4-2 勉強にまつわる心・体・環境の整え方2 勉強のヒント
本セクションでは、効果的な勉強方法やモチベーション維持のための個人的なヒントを紹介しています。勉強場所を定期的に変えることで集中力を維持し、スキマ時間を活用して効率的に学習すること、勉強に関する後悔を避けるために学び続ける重要性、そして好奇心を追求する喜びを享受することが勧められています。テクニックとして、ファインマンテクニック(他人に教えるように概念を説明することで理解を深める勉強法)と、コーネル式ノート術(ページを3つのセクションに分けて情報を整理し、効果的に復習するノート取り方法)が紹介されています。また、英語の情報へのアクセスの重要性や、スマートフォンの使用が勉強時間に与える影響についても言及があります。学びに対する熱意を維持するためには、自分にとって本当に大切なことを見失わないようにすることが大事です。効果的な学習のためには、アクティブリコールや分散学習のテクニックの利用、適切な教材の選択、そして時にはテクノロジーを活用しつつも、勉強と生活のバランスを保つことが重要です。
4-3 勉強にまつわる心・体・環境の整え方3 睡眠の大切さ
睡眠は健康、特に肥満、糖尿病、心疾患、うつ病へのリスクを低減するだけでなく、記憶の定着と学習にも重要な役割を果たしています。日本はOECD加盟国中で睡眠時間が最も短いですが、アメリカ睡眠医学会は大人に7時間以上の睡眠を推奨しています。良質な睡眠を確保するためには、一貫した睡眠スケジュールを保ち、就寝前の電子機器の使用を避け、運動と健康的な食事を心がけることが推奨されています。
4-4 勉強にまつわる心・体・環境の整え方4 運動の大切さ
運動は海馬の細胞増殖を促し、認知機能を向上させる効果があり、人間においても様々な活動を通じて脳の一部が増殖することが確認されています。
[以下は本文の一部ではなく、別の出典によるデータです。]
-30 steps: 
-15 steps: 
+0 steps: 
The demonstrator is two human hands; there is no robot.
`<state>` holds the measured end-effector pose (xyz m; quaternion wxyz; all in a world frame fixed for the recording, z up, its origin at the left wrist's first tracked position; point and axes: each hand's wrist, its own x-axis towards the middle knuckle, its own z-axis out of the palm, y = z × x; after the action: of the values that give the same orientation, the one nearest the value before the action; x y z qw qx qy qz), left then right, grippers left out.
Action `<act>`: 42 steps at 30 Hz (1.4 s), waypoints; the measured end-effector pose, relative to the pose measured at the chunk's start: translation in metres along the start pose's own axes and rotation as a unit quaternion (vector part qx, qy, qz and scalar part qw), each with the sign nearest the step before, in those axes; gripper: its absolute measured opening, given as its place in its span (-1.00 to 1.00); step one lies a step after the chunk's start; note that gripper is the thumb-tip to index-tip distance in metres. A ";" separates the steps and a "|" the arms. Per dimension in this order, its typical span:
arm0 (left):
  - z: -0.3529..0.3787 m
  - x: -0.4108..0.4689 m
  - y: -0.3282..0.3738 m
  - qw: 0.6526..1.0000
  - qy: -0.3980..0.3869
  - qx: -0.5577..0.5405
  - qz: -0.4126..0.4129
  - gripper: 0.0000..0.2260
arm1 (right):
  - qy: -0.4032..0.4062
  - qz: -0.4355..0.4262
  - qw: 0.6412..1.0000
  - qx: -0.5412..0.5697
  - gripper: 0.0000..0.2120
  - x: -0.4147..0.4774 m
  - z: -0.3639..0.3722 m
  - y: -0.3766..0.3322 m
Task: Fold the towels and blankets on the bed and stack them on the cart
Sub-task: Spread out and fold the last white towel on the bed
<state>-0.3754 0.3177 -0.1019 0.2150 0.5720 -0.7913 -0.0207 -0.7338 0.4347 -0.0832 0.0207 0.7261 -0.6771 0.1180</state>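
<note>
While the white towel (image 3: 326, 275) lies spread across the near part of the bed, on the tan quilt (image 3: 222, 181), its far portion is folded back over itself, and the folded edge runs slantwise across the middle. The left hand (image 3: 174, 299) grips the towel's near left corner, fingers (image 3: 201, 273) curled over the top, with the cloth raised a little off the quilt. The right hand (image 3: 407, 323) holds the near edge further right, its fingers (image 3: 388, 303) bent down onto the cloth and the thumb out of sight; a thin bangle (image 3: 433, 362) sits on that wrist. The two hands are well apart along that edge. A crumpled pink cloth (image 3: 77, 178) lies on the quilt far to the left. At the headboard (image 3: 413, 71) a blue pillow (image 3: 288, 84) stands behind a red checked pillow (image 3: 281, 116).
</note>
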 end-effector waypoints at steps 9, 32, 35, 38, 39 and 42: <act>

特に、有酸素運動は海馬の容積を増加させ、記憶力や学習効果を高めることが示されており、一回の運動でも短期的に脳の実行機能や記憶力を高める効果が期待できます。運動による健康への多岐にわたる良い効果は、長期的な認知機能の改善に加えて、総死亡率の低下や心臓血管疾患のリスク低下など、幅広い健康上の利点があります。
4-5 勉強にまつわる心・体・環境の整え方5 勉強で不安を感じた時
高い目標に向かって勉強しているときに感じる不安に対処するためには、「今日、一日の区切りで生きる」という心がけが重要です。ウィリアム・オスラーの提唱するこの考え方は、過去の失敗や未来の不安から解放され、目の前のタスクに集中することを促します。また、不安や焦りを感じたときには、自己の感情や考えを書き出すジャーナリングを通して、自分自身の思考や感情を整理することが有効です。